LA SEZIONE
Vista la relazione con la quale il Ministero dell’interno ha chiesto il parere del Consiglio di Stato sull’affare consultivo in oggetto;
Esaminati gli atti e udito il relatore, consigliere Giancarlo Luttazi.
Premesso:
con ricorso straordinario, recante cinque ordini di censure ed istanza cautelare, notificato al Comune di Mozzate (CO) il 19 maggio 2008 l’impresa individuale Bormolini Flaviano, esercente in quel Comune, in un immobile in via Kennedy n. 1, attività di somministrazione di alimenti e bevande, ha impugnato l’ordinanza comunale n. 2 del 23 gennaio 2008 con la quale il Sindaco ha disposto, dichiarando urgente il provvedimento che .

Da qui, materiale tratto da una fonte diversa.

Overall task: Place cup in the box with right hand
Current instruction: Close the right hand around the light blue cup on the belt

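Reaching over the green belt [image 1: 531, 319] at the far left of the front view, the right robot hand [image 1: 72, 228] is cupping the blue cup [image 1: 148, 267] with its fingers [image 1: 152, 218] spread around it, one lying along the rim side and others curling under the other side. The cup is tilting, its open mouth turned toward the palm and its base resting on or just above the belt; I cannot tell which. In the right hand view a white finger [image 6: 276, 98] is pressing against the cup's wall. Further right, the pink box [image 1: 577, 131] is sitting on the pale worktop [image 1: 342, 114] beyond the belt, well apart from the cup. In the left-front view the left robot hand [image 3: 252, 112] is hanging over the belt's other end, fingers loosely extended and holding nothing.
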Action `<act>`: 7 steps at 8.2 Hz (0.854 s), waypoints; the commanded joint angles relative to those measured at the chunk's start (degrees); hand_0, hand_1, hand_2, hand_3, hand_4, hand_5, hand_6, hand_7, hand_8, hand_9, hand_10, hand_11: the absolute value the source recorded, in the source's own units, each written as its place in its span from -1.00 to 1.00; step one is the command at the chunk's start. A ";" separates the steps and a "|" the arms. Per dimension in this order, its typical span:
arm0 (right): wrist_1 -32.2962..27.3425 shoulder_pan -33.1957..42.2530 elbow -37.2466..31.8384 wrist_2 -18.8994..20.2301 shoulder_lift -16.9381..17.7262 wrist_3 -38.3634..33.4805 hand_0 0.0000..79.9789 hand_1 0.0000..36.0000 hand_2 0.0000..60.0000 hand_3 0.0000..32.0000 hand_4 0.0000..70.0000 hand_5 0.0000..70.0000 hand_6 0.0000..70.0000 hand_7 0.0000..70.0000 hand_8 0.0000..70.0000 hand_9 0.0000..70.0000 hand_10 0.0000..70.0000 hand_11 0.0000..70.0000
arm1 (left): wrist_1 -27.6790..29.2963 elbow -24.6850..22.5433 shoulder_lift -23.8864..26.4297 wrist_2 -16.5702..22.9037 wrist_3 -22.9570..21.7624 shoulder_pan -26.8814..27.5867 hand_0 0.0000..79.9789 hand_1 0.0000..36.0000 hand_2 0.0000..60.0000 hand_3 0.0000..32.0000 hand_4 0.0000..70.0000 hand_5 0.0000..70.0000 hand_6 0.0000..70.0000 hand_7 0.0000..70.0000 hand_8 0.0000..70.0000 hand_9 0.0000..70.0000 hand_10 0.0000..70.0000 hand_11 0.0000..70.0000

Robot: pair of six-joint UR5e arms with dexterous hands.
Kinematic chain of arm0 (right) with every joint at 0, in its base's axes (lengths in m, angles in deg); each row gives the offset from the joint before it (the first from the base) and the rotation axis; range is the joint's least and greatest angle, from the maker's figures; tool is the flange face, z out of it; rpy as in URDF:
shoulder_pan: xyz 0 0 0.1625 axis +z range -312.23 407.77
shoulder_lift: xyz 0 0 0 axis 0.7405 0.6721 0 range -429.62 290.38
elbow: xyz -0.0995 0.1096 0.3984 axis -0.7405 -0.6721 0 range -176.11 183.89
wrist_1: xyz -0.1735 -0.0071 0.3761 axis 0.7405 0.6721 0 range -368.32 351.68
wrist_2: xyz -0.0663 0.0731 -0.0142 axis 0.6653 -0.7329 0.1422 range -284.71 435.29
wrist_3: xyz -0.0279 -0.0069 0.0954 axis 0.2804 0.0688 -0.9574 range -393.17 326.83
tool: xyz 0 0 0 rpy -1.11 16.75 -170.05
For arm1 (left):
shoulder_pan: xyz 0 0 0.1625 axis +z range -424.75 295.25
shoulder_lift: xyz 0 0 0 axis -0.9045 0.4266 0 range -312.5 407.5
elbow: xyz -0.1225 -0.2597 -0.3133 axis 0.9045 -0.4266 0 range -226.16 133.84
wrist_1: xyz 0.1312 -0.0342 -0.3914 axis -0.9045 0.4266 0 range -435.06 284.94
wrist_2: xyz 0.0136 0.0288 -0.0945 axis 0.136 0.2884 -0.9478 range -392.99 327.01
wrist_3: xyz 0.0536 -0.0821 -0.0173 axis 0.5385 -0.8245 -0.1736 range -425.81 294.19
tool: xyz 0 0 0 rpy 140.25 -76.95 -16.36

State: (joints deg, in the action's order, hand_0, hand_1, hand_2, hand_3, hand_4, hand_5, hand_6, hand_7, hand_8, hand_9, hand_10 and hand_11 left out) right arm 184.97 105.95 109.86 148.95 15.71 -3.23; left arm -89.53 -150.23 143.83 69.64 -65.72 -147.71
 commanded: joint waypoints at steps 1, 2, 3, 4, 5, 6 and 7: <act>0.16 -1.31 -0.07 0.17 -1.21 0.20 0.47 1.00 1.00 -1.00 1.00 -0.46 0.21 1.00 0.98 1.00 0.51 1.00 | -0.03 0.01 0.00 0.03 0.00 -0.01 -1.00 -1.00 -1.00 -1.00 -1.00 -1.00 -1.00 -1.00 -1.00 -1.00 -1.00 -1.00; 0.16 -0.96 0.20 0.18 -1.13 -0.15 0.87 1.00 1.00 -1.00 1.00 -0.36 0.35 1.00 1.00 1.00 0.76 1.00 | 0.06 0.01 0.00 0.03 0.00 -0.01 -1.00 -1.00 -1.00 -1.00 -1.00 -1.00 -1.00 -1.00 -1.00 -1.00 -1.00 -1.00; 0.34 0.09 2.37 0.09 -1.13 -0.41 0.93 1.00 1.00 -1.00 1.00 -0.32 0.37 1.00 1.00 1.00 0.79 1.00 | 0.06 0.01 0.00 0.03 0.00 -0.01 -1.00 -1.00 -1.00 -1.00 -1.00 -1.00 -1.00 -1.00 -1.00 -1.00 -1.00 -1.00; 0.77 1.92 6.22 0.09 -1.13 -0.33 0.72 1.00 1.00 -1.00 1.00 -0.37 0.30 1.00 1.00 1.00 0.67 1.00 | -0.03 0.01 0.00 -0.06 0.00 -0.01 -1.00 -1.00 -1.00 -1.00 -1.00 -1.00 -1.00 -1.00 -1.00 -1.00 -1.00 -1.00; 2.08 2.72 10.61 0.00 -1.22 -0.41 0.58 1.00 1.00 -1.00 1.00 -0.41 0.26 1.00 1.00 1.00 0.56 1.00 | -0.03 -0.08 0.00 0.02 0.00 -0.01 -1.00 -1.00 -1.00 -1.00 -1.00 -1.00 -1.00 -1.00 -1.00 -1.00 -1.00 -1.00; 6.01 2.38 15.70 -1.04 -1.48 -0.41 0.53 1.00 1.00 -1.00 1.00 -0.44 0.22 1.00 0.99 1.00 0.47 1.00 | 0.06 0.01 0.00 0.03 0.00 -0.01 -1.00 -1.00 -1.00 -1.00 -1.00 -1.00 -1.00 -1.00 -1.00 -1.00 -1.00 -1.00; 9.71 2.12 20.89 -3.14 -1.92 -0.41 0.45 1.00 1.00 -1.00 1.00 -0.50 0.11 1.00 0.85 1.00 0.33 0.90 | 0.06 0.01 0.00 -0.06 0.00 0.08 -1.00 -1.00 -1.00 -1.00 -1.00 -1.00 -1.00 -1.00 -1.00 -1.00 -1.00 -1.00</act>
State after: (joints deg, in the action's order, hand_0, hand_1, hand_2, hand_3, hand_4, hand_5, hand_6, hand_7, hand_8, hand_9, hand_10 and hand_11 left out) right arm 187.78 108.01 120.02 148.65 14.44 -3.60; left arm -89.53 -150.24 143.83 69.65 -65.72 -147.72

L’atto è stato formulato nella considerazione che:
– il bar è posto presso l’impianto natatorio comunale;
– ripetutamente i residenti della zona limitrofa all’impianto sportivo hanno lamentato disturbi alla quiete dovuti alla presenza fino a tarda ora di avventori presso quel pubblico esercizio.
Il Comune ha trasmesso una relazione al Ministero riferente, ivi pervenuta il 29 marzo 2016.
Il Ministero – con nota del 24 aprile 2016 inviata per conoscenza anche al Comune di Mozzate e al difensore della ricorrente – ha espresso l’avviso che il ricorso debba essere dichiarato improcedibile per sopravvenuta carenza di interesse/cessazione della materia del contendere.
Considerato:
L’eccezione ministeriale, ritenuta assorbente dall’Amministrazione, secondo cui il ricorso dovrebbe essere dichiarato improcedibile per sopravvenuta di carenza di interesse e/o cessazione della materia del contendere non è fondata.
Il Ministero, sulla scorta della relazione comunale, rileva che il Comune di Mozzate con ordinanza n. 229 del 7 dicembre 2011 ha revocato l’atto per cui è causa (l’ordinanza n. 2 del 23 gennaio 2008 con cui il Comune ha modificato l’orario di chiusura del pubblico esercizio di cui la ricorrente è titolare), e che lo stesso Comune ha anche comunicato che l’impresa, in data 1 ottobre 2012 ha trasferito la propria attività in altro Comune.
La revoca dell’atto ritenuto lesivo dalla ricorrente e il trasferimento di quest’ultima in altro Comune, però, sono intervenuti dopo oltre tre anni dall’atto impugnato, che dunque ha spiegato effetti lesivi per quel triennio; effetti lesivi risarcibili, sicché non può affermarsi che sia sopravvenuta carenza d’interesse alla decisione (v. articolo 84, comma 4, del codice del processo amministrativo) o che la pretesa del ricorrente risulti pienamente soddisfatta sì da determinare la cessazione della materia del contendere (v. articolo 34, comma 5, del codice del processo amministrativo).
Le censure del ricorso, peraltro, non sono fondate.
Il rilievo di mancata comunicazione di avvio del procedimento non è fondato perché, in considerazione dell’urgenza espressamente indicata nel provvedimento, e specificata con l’indicazione delle ripetute lamentele di residenti (comprendenti anche una denuncia querela alla locale stazione dei carabinieri, come riferito nella relazione del Comune) – e dunque in presenza delle particolari esigenze di celerità del procedimento di cui all’articolo 7, comma 1, della legge 7 agosto 1990, n. 241 – il Comune poteva prescindere da quella comunicazione.
Il provvedimento, altresì, appare sufficientemente motivato con il richiamo alle ripetutamente lamentele dei residenti in zona.